The exhibition also includes the original “Peale Mastodon” skeleton, on loan from the Hessisches Landesmuseum Darmstadt, with ties to Humboldt, Peale and an emerging American national identity in the early 19th century. Its inclusion in the exhibition represents a homecoming for the important fossil that has been in Europe since 1847, and emphasizes that natural history and natural monuments bond Humboldt with the United States. The skeleton, excavated in 1801 in upstate New York, was the most complete to be unearthed at that time. Its discovery became a symbol of civic pride. In 1804, Humboldt was honored with a dinner beneath the mastodon while it was exhibited in the Peale Museum in Philadelphia. Two paintings featuring the fossil—“Exhumation of the Mastodon” (1806–08) and “The Artist in His Museum” (1822) both by Peale—are on display nearby in the galleries.

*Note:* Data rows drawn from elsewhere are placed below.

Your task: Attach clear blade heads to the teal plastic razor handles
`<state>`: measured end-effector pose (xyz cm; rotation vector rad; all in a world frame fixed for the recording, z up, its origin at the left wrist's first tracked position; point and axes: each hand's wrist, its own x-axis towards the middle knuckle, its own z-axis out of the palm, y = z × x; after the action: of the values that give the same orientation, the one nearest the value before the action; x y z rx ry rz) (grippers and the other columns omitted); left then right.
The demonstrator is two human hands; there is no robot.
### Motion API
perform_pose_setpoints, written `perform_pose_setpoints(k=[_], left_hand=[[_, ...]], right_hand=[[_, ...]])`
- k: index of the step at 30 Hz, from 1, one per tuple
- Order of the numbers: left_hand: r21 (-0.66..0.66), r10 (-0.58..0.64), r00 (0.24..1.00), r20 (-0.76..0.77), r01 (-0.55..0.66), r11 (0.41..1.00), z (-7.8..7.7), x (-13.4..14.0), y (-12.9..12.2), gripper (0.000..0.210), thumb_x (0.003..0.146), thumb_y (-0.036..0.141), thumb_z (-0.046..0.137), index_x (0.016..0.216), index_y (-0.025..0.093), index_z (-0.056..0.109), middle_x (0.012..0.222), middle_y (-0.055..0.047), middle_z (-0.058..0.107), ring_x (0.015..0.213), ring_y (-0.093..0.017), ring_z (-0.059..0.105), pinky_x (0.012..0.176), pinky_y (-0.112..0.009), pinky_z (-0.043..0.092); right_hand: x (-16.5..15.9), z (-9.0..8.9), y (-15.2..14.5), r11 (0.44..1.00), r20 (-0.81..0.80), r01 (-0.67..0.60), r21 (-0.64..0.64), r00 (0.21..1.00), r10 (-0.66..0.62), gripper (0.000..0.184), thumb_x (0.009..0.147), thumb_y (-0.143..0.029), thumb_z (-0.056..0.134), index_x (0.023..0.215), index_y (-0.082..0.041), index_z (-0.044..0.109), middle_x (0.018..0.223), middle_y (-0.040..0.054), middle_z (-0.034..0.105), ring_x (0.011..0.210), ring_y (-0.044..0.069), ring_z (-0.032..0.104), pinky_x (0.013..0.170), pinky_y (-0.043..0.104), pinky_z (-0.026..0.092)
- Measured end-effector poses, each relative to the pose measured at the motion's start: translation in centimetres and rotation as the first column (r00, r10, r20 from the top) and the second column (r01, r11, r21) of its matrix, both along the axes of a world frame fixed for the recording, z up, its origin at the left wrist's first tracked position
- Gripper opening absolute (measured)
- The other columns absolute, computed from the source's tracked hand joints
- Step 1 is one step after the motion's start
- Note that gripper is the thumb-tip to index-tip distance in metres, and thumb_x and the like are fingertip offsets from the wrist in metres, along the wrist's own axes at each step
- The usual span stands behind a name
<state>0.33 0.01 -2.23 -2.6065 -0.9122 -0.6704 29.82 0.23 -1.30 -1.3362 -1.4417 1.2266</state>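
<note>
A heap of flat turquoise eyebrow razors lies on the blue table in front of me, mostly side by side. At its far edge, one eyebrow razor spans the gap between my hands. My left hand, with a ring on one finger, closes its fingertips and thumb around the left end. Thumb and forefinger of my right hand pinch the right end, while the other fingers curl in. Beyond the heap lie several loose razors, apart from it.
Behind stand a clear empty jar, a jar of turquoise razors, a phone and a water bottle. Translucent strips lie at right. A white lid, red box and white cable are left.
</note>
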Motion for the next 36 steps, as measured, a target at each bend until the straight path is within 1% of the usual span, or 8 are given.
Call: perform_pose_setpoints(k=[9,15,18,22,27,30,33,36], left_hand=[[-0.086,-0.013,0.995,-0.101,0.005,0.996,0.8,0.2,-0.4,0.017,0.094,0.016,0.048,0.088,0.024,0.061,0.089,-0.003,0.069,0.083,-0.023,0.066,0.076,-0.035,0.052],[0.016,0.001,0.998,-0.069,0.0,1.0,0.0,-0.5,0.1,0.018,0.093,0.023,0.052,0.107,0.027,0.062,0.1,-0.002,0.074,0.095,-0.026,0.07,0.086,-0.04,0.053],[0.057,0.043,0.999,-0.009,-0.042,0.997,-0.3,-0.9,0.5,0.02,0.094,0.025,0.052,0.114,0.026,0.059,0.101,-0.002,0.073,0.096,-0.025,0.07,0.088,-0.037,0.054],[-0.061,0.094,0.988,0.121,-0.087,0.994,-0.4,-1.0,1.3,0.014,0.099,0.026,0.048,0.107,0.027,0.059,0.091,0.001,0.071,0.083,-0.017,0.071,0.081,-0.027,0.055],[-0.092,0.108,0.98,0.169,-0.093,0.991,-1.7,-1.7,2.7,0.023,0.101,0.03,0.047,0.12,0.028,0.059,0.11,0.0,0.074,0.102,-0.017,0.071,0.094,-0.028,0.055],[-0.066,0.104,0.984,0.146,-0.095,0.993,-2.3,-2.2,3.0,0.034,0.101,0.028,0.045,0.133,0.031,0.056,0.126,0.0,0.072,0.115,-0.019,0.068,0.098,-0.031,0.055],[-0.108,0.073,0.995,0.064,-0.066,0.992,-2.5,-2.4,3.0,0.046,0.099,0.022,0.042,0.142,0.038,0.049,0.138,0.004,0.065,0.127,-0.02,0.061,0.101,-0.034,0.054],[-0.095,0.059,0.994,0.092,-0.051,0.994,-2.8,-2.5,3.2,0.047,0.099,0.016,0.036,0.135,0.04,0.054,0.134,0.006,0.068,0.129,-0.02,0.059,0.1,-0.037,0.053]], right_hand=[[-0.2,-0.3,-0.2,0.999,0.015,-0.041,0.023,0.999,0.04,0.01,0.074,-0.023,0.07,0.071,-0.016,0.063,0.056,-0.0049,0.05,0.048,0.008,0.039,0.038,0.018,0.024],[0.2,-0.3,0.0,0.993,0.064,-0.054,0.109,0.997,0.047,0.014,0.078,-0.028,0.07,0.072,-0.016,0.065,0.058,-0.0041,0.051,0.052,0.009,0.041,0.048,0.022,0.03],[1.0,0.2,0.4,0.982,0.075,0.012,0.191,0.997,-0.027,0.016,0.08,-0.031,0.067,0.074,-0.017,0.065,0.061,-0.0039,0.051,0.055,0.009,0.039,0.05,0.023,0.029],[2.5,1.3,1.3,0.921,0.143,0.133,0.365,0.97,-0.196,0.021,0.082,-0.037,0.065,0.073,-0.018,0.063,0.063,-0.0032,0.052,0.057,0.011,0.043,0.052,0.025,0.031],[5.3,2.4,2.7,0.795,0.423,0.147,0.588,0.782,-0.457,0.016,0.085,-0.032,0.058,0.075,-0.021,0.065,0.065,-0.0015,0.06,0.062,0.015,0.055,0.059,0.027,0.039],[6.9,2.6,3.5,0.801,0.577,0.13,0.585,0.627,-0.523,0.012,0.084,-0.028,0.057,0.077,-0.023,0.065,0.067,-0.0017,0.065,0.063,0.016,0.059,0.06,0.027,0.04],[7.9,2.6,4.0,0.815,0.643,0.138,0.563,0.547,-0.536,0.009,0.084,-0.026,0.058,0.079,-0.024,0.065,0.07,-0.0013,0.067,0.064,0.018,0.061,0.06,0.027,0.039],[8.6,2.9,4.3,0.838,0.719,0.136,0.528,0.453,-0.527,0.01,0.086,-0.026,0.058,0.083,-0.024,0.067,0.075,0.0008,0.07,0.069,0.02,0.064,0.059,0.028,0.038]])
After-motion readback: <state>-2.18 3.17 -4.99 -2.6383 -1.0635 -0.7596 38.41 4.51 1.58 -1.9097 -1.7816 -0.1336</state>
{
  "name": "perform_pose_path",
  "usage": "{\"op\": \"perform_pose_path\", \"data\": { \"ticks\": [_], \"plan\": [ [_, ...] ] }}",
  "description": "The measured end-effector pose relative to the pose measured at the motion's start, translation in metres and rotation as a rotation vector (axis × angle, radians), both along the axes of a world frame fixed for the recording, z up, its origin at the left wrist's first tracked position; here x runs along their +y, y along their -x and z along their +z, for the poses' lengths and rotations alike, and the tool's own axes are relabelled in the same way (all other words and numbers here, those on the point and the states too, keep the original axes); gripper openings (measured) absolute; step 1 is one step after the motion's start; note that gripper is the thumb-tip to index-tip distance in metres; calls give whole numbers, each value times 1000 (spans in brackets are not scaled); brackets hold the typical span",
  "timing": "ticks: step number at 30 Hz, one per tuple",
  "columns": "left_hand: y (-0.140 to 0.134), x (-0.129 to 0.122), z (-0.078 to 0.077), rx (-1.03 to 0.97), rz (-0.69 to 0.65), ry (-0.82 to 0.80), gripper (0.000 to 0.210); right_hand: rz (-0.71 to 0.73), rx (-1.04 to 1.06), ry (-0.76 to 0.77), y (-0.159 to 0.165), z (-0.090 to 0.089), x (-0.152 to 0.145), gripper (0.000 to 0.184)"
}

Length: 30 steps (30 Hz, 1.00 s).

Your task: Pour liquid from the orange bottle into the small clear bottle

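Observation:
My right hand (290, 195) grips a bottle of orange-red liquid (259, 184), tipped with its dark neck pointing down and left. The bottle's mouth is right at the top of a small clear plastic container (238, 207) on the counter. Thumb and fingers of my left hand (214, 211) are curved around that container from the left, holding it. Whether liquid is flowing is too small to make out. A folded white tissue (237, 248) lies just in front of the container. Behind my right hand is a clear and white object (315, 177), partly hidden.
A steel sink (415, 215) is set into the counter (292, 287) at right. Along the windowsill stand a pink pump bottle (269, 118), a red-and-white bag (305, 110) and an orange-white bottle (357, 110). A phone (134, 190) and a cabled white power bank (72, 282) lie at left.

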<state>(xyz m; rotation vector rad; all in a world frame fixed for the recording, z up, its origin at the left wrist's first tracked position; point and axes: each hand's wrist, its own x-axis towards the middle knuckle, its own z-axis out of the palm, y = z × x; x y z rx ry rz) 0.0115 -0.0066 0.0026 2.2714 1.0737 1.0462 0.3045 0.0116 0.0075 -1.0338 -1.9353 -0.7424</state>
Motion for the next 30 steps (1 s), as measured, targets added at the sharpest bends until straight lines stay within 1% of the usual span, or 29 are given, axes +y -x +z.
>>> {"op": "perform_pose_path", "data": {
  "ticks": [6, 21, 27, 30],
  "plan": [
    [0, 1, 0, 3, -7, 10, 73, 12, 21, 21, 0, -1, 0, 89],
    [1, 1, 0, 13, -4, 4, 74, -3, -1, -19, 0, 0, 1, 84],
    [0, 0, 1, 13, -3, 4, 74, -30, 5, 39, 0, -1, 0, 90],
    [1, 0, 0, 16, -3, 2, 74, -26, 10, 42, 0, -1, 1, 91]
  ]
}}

“This project sets out to recapture the immediate, sustained and profound impact of Humboldt’s ideas and understand how they shaped the works made by some of the most influential American artists of the 19th century who deliberately wove into their major paintings messages about American cultural identity,” Harvey said. “Collectively their efforts created a nature-based aesthetic so well recognized today that its roots are obscured, much in the way Humboldt’s concept of ‘Cosmos’ or ‘unity of nature’ has been accepted as received wisdom. That collaborative model lies at the heart of Humboldt’s enterprise and at that of the Smithsonian as well.”

The exhibition features a digital exploration of Church’s famous landscape, “Heart of the Andes” (1859), enabling visitors to engage with the painting’s details in new ways. The wealth of detail is a painterly extrapolation of Humboldt’s plant geography map. The mountain at the center of the work, Chimborazo, was referred to as “Humboldt’s Mountain.” The narrated, 2.5D animated projection enables visitors to appreciate the connections between Church’s painting and Humboldt’s ideas.

The exhibition concludes with a “One Smithsonian” Interpretive Lounge where visitors can explore the contemporary connections between Humboldt and the work being done across the Smithsonian today. Featured experts include Ximena Velez-Zuazo, marine managing director of the Biodiversity Monitoring and Assessment Program at the Smithsonian Conservation and Biology Institute’s Center of Conservation and Sustainability; Kristina Anderson-Teixeira, forest ecologist at the Smithsonian Conservation Biology Institute and the Smithsonian Tropical Research Institute; Mary Elliott, curator at the Smithsonian’s National Museum of African American History and Culture and a member of the Slave Wrecks Project International leadership team; and Sofia Elian, graphic designer at the Smithsonian Science Education Center.

Frederic Edwin Church, Mount Chimborazo at Sunset, 1857, oil on academy board. 12 x 21 2/5 in., Olana State Historic Site, New York State Office of Parks, Recreation and Historic Preservation, OL.1980.1884.

The exhibition catalog, Alexander von Humboldt and the United States: Art, Nature and Culture, is written by Harvey with a preface by Hans Sues, chair of paleobiology and curator of vertebrate paleontology at the Smithsonian’s National Museum of Natural History. The book examines how Humboldt left a lasting impression on American visual arts, sciences, literature and politics. Humboldt inspired a network of like-minded individuals who would go on to embrace the spirit of exploration, decry slavery, advocate for the welfare of Native Americans, and extol America’s wilderness as a signature component of the nation’s sense of self. Harvey traces how Humboldt’s ideas influenced the transcendentalists and the landscape painters of the Hudson River school, and laid the foundations for the Smithsonian, the Sierra Club and the National Park Service. Co-published by the Smithsonian American Art Museum and Princeton University Press, it is available for purchase ($75) in the museum store and online.